Top of EXERCISE MATERIAL
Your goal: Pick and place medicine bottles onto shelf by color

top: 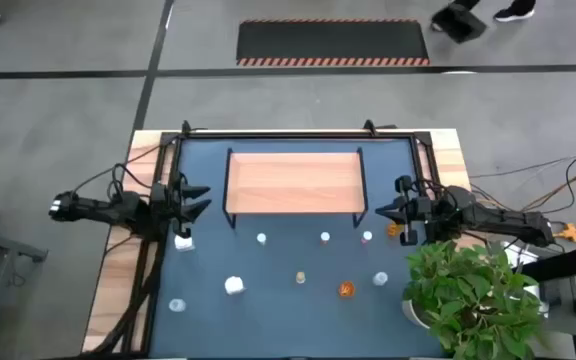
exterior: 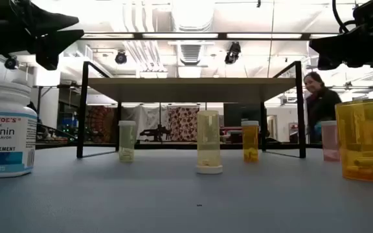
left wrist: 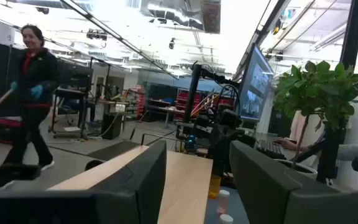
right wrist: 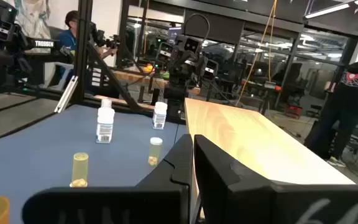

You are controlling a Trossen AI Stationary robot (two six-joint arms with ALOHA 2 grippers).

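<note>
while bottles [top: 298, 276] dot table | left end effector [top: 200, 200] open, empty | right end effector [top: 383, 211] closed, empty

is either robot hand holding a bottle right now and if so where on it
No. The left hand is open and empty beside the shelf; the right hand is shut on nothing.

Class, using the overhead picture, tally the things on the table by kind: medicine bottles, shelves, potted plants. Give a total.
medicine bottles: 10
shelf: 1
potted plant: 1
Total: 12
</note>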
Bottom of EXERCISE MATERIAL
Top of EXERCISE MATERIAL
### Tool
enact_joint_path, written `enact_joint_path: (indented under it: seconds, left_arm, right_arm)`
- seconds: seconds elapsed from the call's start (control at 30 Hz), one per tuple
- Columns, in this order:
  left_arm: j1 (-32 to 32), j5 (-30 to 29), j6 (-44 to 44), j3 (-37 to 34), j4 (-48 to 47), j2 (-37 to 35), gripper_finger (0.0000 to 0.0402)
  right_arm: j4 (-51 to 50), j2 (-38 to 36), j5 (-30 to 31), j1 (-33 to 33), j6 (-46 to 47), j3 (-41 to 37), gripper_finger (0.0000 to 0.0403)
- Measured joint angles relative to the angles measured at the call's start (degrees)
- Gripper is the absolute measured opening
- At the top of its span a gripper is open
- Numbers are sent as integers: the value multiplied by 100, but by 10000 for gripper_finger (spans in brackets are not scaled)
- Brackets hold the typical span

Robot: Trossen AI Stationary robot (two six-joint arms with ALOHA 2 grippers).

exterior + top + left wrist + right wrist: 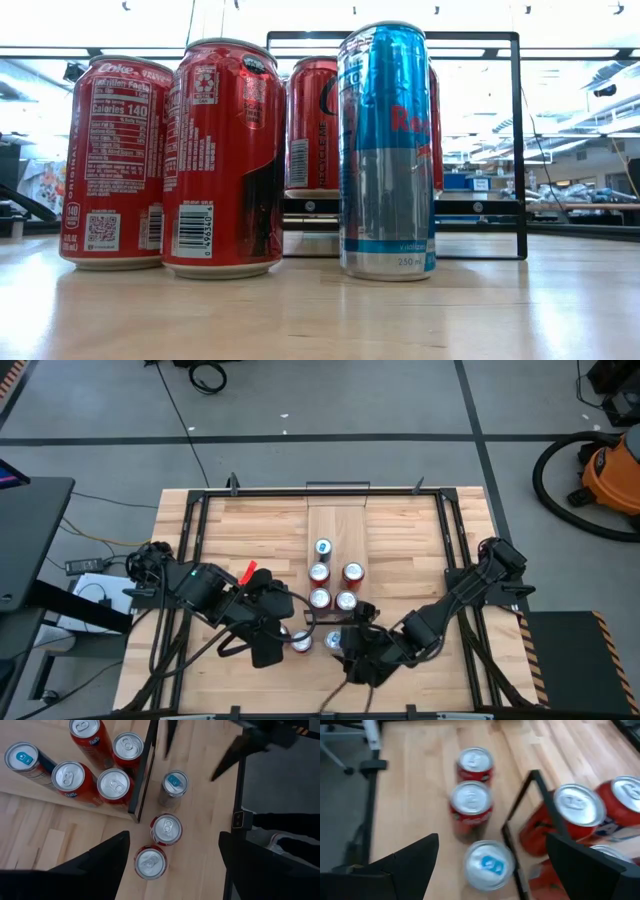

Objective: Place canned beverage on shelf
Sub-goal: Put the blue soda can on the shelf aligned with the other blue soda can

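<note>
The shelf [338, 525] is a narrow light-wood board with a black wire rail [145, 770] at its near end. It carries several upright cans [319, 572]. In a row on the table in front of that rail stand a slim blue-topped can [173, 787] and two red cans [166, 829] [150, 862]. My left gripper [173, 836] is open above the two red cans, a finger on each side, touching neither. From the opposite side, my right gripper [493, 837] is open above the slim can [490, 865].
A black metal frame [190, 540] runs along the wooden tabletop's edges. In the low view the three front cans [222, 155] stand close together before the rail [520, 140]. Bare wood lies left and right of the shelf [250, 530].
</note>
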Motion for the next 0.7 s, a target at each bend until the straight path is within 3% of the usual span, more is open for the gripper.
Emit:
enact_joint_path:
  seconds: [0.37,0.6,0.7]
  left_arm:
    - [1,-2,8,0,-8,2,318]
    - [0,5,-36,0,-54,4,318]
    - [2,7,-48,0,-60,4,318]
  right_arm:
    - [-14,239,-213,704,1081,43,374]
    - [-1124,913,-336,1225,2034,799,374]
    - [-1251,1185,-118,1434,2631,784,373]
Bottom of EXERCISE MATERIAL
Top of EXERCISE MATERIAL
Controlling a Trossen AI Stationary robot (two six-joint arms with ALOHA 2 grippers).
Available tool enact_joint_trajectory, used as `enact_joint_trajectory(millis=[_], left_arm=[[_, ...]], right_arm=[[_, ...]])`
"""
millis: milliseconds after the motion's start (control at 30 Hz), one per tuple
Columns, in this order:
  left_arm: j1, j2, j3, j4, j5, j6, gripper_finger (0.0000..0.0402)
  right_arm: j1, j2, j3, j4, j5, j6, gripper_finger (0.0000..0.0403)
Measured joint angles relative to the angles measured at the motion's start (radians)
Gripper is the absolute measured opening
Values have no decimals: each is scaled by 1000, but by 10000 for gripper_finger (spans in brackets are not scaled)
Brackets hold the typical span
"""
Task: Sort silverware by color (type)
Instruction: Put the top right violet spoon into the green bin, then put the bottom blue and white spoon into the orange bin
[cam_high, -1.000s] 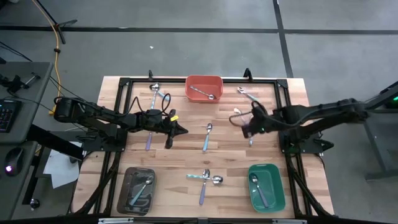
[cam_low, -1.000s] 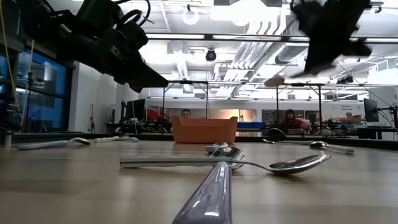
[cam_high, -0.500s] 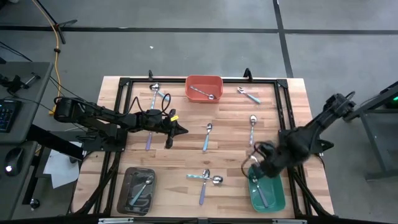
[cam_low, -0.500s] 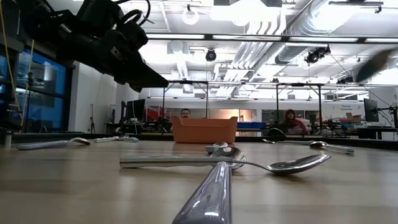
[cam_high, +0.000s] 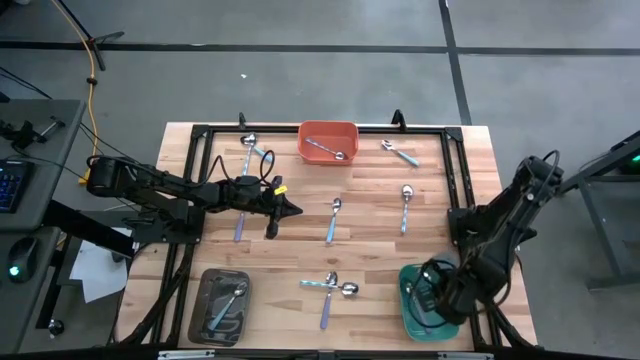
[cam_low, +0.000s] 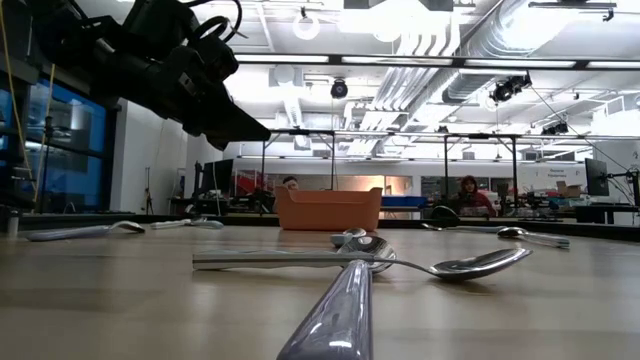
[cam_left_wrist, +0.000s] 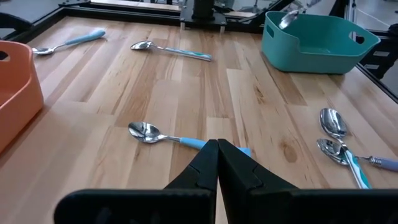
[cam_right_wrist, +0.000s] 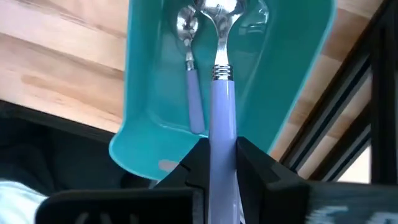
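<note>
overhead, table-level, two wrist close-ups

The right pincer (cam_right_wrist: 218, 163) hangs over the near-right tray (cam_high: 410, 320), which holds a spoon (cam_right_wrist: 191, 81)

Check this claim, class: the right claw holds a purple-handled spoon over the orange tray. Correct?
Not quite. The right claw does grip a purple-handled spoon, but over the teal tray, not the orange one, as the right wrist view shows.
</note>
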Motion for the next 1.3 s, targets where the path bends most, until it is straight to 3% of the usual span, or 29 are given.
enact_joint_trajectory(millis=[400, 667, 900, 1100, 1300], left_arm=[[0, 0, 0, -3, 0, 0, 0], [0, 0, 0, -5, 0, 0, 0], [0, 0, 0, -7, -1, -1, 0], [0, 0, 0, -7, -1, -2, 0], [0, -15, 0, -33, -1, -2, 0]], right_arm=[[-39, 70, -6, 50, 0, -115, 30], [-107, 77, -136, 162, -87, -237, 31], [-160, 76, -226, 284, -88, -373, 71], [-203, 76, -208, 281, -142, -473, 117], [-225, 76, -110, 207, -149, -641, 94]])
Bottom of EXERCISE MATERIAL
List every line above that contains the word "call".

§ TASK RESPONSE
- seconds: seconds elapsed from the call's start (control at 30 Hz), one per tuple
- Measured joint angles relative to the angles measured at the call's start (degrees)

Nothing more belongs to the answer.